WORK INSTRUCTIONS: Search the records for the string "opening", and show each line where it appears.

(Records drawn from a dataset)
╭──

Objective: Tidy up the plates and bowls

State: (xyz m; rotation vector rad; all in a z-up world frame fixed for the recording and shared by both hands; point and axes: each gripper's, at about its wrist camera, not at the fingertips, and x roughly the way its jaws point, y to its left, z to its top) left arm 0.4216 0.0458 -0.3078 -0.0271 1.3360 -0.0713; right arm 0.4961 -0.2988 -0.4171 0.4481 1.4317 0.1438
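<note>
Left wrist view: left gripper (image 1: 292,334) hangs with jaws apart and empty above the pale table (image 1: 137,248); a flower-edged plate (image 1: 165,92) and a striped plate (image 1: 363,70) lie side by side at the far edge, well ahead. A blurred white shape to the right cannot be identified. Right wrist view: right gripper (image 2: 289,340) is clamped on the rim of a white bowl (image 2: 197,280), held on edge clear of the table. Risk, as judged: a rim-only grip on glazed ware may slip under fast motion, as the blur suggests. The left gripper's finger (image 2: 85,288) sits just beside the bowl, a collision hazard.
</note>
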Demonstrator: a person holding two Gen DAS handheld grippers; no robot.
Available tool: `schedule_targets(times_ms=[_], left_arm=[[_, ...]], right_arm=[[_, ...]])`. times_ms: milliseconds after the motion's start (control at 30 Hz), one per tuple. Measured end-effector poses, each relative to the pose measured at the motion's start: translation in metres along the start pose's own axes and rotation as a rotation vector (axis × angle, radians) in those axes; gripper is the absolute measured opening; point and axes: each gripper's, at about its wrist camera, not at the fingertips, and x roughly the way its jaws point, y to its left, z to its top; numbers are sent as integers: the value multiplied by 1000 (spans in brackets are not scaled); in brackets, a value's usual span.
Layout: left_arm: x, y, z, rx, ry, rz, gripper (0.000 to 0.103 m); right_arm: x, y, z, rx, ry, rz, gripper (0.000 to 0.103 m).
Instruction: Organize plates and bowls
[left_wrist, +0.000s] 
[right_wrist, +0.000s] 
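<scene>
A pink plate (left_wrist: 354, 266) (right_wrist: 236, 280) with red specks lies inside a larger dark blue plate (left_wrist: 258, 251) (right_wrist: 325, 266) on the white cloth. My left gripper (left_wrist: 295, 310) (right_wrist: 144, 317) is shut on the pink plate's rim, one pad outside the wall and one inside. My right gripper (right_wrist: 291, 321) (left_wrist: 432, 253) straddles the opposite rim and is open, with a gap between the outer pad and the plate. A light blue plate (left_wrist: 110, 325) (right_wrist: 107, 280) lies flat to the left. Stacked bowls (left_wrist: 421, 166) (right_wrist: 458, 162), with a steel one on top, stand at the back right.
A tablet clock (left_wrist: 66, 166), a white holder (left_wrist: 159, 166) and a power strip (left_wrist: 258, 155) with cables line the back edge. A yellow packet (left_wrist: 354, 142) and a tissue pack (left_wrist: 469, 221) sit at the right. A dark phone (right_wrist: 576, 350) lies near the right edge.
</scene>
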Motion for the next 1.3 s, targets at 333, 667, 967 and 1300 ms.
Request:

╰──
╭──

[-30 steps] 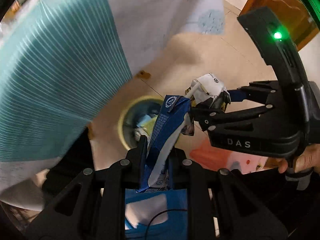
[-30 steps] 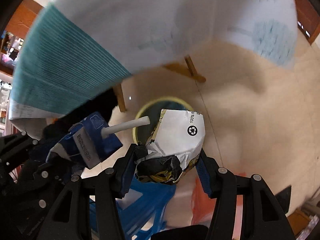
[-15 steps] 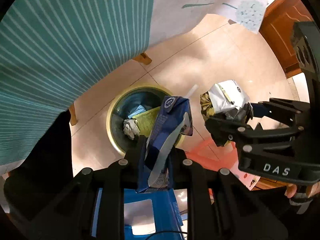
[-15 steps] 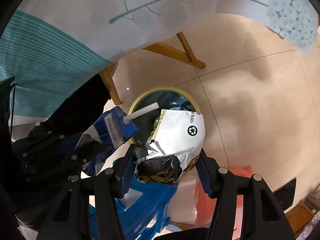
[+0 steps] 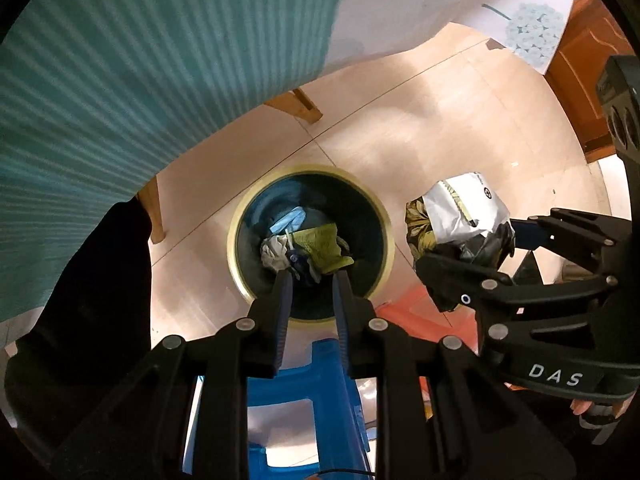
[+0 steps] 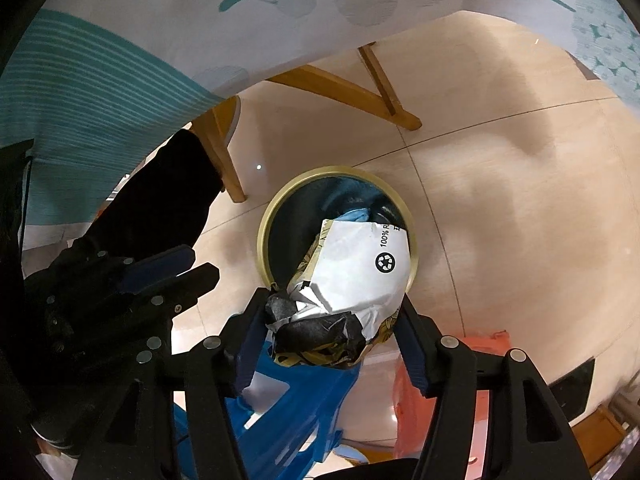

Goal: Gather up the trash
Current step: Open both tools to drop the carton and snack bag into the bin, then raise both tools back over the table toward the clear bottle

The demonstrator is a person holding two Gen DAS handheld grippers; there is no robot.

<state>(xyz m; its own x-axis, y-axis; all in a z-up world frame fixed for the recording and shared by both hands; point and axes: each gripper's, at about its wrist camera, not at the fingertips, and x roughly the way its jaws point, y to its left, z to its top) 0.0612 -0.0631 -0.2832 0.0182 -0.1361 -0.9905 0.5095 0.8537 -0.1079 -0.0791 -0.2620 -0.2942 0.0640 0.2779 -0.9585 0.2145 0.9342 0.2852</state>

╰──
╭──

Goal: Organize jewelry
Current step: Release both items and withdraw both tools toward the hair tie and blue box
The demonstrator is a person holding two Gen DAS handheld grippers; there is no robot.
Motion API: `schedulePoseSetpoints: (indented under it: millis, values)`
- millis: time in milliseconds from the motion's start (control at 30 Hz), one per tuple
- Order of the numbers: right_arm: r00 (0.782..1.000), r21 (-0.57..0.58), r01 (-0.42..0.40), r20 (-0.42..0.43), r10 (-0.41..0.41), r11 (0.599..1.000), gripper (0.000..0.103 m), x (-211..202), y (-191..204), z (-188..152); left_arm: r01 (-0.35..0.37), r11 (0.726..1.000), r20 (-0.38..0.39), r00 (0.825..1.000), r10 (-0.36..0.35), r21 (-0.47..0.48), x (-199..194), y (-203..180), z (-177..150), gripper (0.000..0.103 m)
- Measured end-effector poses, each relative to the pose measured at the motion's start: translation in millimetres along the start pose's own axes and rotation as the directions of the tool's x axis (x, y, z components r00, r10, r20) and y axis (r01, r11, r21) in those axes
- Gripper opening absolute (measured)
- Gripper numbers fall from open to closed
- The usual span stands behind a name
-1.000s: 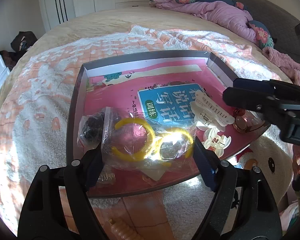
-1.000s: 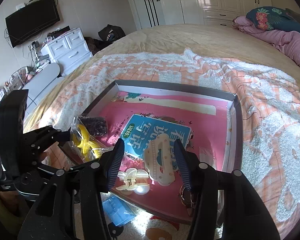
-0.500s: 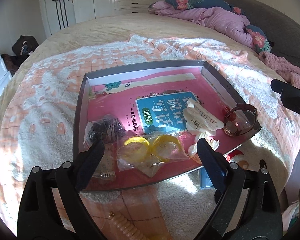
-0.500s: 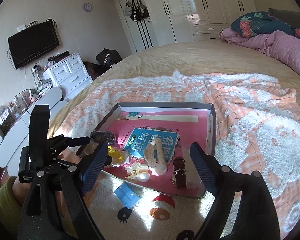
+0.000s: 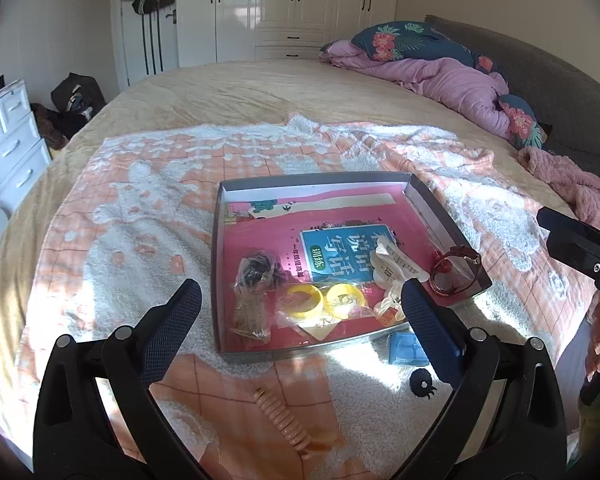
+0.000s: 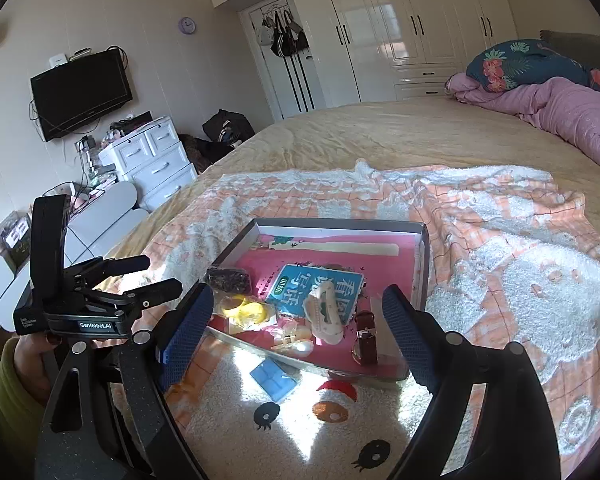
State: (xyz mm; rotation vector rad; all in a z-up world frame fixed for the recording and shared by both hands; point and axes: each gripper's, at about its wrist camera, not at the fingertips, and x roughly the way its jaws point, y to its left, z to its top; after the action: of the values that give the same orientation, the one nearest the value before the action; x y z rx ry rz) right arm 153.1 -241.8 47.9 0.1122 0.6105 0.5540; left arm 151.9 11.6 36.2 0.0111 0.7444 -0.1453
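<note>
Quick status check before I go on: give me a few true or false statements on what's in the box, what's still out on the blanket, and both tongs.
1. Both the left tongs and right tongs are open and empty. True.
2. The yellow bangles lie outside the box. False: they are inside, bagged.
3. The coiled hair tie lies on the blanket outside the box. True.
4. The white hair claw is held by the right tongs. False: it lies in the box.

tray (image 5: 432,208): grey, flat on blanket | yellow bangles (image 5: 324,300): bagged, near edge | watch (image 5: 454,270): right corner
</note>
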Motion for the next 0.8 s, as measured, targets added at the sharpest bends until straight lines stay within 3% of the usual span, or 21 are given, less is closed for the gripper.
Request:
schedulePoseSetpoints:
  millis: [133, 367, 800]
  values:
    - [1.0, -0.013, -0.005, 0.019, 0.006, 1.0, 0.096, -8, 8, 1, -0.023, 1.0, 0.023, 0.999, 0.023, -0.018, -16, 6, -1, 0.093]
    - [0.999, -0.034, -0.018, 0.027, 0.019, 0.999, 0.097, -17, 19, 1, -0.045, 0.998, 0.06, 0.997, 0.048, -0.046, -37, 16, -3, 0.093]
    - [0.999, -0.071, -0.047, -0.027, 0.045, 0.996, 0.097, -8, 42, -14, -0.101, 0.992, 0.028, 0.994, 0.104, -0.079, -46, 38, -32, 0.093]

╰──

TASK ANSWER:
Available tool: `schedule_targets(times_ms=[_], left_arm=[[_, ...]], right_arm=[[_, ...]])`. times_ms: milliseconds after the motion's start (control at 30 Hz), one per tuple. Measured end-effector poses, each relative to the pose measured at the motion's start: translation in metres along the start pose's own axes and rotation as a rotation vector (axis × angle, radians) in those axes; gripper is the absolute measured opening; point and axes: each gripper's, at about its wrist camera, not at the fingertips, and x roughly the way its jaws point, y to its left, z to its top; numbers are sent as integers: the value multiplied by 1000 (spans in brackets are not scaled); in brackets, a value's usual span.
- Gripper opening absolute (measured)

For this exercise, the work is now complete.